[Exercise objective] The answer must be the full listing, retyped exactly.

── Data shown

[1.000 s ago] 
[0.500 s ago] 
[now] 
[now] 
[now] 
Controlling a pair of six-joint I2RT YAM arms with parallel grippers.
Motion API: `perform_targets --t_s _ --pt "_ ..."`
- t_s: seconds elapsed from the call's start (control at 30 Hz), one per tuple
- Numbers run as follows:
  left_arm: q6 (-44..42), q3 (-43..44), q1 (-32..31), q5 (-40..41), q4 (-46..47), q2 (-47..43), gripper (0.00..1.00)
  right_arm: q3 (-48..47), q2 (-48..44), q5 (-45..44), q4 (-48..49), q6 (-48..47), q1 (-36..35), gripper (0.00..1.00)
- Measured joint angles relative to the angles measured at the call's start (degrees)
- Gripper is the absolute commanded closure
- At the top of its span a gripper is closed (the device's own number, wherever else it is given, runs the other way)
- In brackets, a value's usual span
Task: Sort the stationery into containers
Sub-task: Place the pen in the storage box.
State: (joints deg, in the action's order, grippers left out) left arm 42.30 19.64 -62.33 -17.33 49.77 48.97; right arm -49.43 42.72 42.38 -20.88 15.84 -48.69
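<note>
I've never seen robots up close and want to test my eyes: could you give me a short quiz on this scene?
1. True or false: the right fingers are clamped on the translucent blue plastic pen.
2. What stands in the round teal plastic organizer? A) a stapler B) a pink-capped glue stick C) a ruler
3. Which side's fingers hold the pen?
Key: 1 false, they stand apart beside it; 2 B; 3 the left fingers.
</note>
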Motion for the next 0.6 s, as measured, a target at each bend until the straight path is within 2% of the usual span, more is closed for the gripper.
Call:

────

[Result of the task]
[1.000 s ago] 
[0.500 s ago] 
[now] 
[now] 
[now] 
Controlling a pair of six-joint I2RT YAM arms with parallel grippers.
Motion API: `perform_targets --t_s _ --pt "_ ..."`
- t_s: seconds elapsed from the call's start (control at 30 Hz), one per tuple
- Numbers run as follows:
  left_arm: q6 (-44..42), q3 (-43..44), q1 (-32..31), q5 (-40..41), q4 (-46..47), q2 (-47..43), gripper (0.00..1.00)
  right_arm: q3 (-48..47), q2 (-48..44), q5 (-45..44), q4 (-48..49), q6 (-48..47), q1 (-36..35), gripper (0.00..1.00)
- Measured joint angles relative to the angles measured at the call's start (degrees)
- Gripper is the absolute commanded closure
- At the top of its span a gripper is closed (the device's own number, wherever else it is given, runs the other way)
- In brackets, a value's usual span
Task: Sort the stationery into containers
Sub-task: Place the pen in the storage box.
State: (joints deg, in the action's order, grippers left out) left arm 42.30 19.64 -62.33 -17.33 49.77 48.97; right arm -49.43 42.72 42.38 -20.88 15.84 -48.69
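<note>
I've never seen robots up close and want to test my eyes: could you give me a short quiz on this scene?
1. True or false: the right fingers are clamped on the translucent blue plastic pen.
2. What stands in the round teal plastic organizer? A) a stapler B) a pink-capped glue stick C) a ruler
3. Which side's fingers hold the pen?
Key: 1 false, they stand apart beside it; 2 B; 3 the left fingers.
</note>
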Motion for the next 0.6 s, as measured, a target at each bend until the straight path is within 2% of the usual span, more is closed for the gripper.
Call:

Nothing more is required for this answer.